Ekko crouched in the shadows, a predator in the dark, his body taut with tension, his eyes locked on the shimmer shipment being loaded onto the ship. The weight of the night pressed down on him, suffocating, crushing, every breath a battle. His heart hammered in his chest, a cacophony of adrenaline, of desperation, of uncertainty.Jinx's warning, that cold, sharp thing she spat at him, echoed in his mind like a haunting lullaby. But there was more. There had to be more. The shipment—this shipment—something about it wasn’t right. She wouldn’t cut him off like that for nothing. There was something hidden beneath all of this. There had to be. It has to be this.
His hands trembled, but his resolve didn’t waver. The city’s weight, its broken heart, sat heavy on his shoulders. For them, for the people, for the ones he still cared about. He had to stop this, no matter the cost, no matter the price.
Then she appeared. The air shifted, thickening, everything freezing for that moment, that second. Jinx, standing amidst the chaos, overseeing it all like the queen of nightmares.
His breath caught. There she was. That girl, the one he once knew, the one he tried—tried—so damn hard to fix, to save, to protect. But she was gone. Gone. This wasn’t her. Not anymore.
Her blue hair glowed like a sickly neon under the dying light, an eerie halo around her as she moved, so precise, so cold, like she commanded the very air around her. She wasn’t a person anymore—she was a ghost, a thing, a phantom that haunted him with every step she took. Her eyes scanned the workers, her movements sharp, unyielding, like she was nothing but force, nothing but the monster she’d become.
Regret scraped at his insides, gnawing, tearing at his resolve.

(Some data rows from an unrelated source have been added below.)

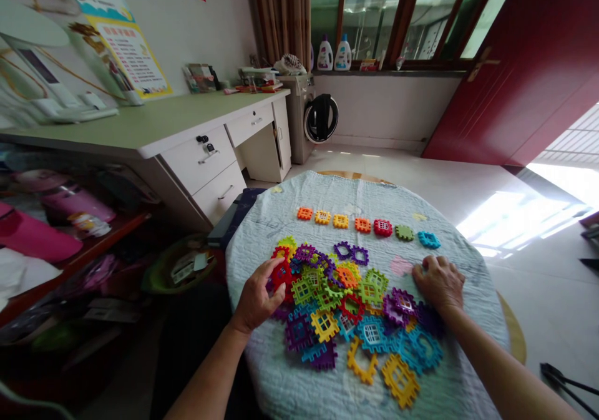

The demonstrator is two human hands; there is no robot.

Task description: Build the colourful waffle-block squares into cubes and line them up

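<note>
Spread over the cloth lies a heap of toothed plastic building tiles, many with window-like cut-outs. My left hand [259, 295] is at the heap's left edge, thumb and forefinger apart beside a red tile [282, 274]; I see no tile lifted. My right hand [440, 283] rests on the cloth to the right of the heap, fingers slightly bent and holding nothing visible. Close to it are a purple tile [403, 301] and a blue tile [428, 348]. Beyond the heap runs a row of several tiles, from an orange tile [305, 213] to a blue tile [429, 239].
A pale cloth [262, 233] covers the round table. To the left stand a desk [187, 117] and a shelf with pink bottles [70, 198]. A washing machine [299, 117] with its door open is at the back. A red door [510, 77] stands at the right.
</note>
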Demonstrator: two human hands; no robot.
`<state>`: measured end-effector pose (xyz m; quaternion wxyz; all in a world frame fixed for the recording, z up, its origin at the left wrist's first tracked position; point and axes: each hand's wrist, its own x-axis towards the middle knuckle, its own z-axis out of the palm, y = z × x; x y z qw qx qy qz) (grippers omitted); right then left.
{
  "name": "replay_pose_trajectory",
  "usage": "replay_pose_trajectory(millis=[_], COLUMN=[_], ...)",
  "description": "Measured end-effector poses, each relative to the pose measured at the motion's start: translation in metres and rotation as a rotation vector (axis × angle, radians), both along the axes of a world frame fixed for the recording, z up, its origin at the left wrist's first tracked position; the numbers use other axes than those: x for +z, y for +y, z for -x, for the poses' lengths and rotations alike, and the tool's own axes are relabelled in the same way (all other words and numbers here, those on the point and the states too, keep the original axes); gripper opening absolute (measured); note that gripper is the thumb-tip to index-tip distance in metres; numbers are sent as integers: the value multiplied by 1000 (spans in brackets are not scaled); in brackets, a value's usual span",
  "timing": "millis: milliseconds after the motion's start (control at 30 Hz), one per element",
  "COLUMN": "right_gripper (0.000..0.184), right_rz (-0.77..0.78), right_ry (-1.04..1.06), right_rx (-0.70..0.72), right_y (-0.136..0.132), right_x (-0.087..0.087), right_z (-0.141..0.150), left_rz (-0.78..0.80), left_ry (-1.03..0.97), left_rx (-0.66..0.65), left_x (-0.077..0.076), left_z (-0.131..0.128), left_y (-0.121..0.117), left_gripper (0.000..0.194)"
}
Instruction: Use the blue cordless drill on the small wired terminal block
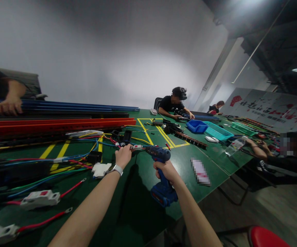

He could still see the flashes of the past—the days when they laughed, when they were alive—those reckless days, the adventures, the moments that felt like they could last forever. Now, there was nothing left but this—this twisted, broken reflection of what had been. He didn’t recognize her anymore. She was someone else, someone who had been torn apart and rebuilt by pain, by rage, by loss.
And all he could do was watch, as she stood there, untouched by time, and he... he was left here, broken.
What hurt more than seeing her like this, broken and untouchable, was the relentless ache of trying—trying to fix her. He had offered his help, his hand outstretched, but all he got were sharp, bitter refusals and fights that tore at his insides. She had pushed him away, over and over again, until there was nothing left but the sound of her cruel, silent rejection ringing in his ears.
But even that pain, that sickening pain in his chest, couldn’t tear him away from the mission. His heart was a furnace, burning hot with determination, fueled by the need to stop this shipment, to make sure it didn’t destroy what was left of their city. Jinx? She was nothing but a shadow of a memory, a ghost of something long gone. He had to focus—focus on the now, the present. The shimmer, the people who needed him, the city that was bleeding out. He couldn't let her—her—cloud his judgment. Not again.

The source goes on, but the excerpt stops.